◆ **EXERCISE DESCRIPTION**
Look through the data below for the line with "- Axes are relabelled", and transcribe it exactly together with each line after it up to and including the line with "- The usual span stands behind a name". Give nothing else.

★ ★ ★ ★ ★ ★ ★

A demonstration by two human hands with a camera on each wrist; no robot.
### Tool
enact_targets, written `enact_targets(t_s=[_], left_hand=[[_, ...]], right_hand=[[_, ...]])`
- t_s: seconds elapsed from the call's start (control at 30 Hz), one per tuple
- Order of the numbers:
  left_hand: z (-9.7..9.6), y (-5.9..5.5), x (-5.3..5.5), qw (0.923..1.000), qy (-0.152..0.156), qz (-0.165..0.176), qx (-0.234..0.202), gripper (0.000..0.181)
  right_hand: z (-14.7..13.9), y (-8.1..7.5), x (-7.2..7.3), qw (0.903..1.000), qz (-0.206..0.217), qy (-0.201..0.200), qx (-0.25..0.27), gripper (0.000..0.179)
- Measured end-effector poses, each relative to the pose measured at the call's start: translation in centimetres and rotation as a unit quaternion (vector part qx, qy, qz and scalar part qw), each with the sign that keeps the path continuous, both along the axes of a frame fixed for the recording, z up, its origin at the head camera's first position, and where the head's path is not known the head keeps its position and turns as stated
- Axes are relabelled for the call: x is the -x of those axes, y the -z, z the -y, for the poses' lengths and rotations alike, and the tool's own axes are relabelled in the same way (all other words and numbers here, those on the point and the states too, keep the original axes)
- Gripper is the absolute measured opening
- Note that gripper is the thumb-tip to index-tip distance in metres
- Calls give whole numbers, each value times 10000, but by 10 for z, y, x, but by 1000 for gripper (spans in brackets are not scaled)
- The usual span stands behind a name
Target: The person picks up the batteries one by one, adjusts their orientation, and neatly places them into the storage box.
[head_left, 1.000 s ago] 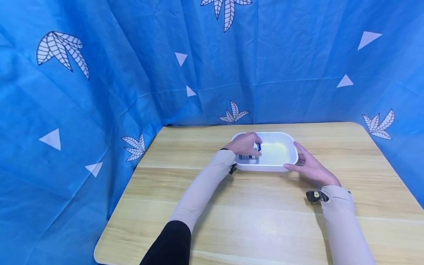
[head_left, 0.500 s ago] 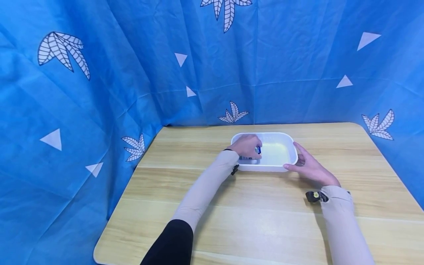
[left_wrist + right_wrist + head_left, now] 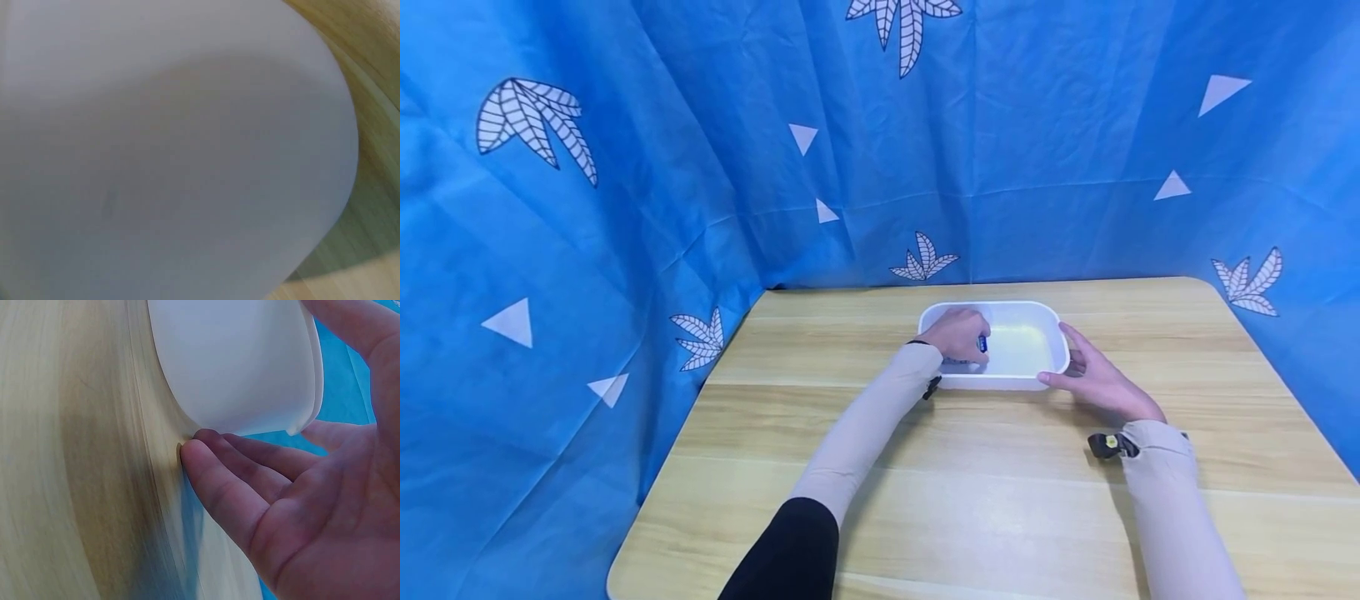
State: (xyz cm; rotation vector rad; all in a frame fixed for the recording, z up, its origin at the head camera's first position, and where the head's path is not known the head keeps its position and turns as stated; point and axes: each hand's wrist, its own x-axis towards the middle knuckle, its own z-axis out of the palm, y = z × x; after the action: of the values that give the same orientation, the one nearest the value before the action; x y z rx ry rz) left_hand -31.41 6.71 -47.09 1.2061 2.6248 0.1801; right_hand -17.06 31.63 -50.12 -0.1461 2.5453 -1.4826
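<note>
A white plastic tub (image 3: 992,382) sits near the back of the table. My left hand (image 3: 957,334) reaches into its left half and pinches a small blue battery (image 3: 982,343) between thumb and fingers. Another battery-like item (image 3: 956,362) lies at the tub's bottom, mostly hidden under that hand. At the tub's right end, my right hand (image 3: 1103,381) holds it, thumb on the front corner and fingers spread along the end wall. The right wrist view shows fingertips (image 3: 199,456) by the tub's lower edge. In the left wrist view the tub's outer wall (image 3: 187,156) fills most of the picture.
The wooden table (image 3: 970,483) has rounded corners. A blue curtain (image 3: 700,125) with white leaf and triangle prints hangs behind it and along its left side. Black straps with small devices sit at both wrists.
My left hand has lowered slightly into the tub with the blue battery, covering more of the item lying there. My right hand stays at the tub's end. The head view has shifted slightly.
</note>
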Motion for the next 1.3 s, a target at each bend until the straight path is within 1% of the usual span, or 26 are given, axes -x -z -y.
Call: enact_targets(t_s=[0.1, 0.27, 0.37, 0.6, 0.77, 0.97, 1.1, 1.3], left_hand=[[-2, 2, 1, 10000, -6, -12, 77, 27], [-5, 8, 3, 9996, 12, -188, 218, 30], [-6, 10, 5, 9995, 24, -233, 205, 32], [-5, 9, 5, 9994, 93, -293, 137, 33], [-5, 10, 6, 9995, 105, -247, 157, 35], [-4, 13, 8, 9995, 66, -226, 208, 35], [-4, 15, 10, 9997, -17, -127, 202, 33], [-4, 19, 15, 9997, -108, 46, 205, 35]], right_hand=[[0, 1, 0, 10000, 36, 0, 53, 115], [-1, 1, -1, 9999, 44, 10, 143, 115], [-2, 1, -1, 9999, 39, 12, 156, 115], [0, -1, 1, 9999, -27, -32, 112, 114], [0, -1, 1, 9999, -49, -42, 130, 115], [1, 2, 2, 10000, -20, -25, 58, 114], [2, 2, 3, 10000, -20, -15, 63, 114], [1, 5, 4, 9997, 11, 3, 248, 114]])
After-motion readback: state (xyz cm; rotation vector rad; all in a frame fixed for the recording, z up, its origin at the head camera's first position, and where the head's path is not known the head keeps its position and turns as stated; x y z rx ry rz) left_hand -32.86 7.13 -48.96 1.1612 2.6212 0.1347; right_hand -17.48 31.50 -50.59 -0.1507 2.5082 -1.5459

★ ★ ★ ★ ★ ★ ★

◆ **THE COMPLETED TASK**
- Axes are relabelled for the call: x is the -x of those axes, y the -z, z the -y, for the poses' lengths and rotations alike, and the tool's own axes are relabelled in the same way (all other words and numbers here, those on the point and the states too, keep the original axes)
- Gripper is the absolute measured opening
- Note that gripper is the thumb-tip to index-tip distance in metres
- Calls give whole numbers, each value times 10000, but by 10 for z, y, x, but by 1000 for gripper (spans in brackets are not scaled)
- The usual span stands behind a name

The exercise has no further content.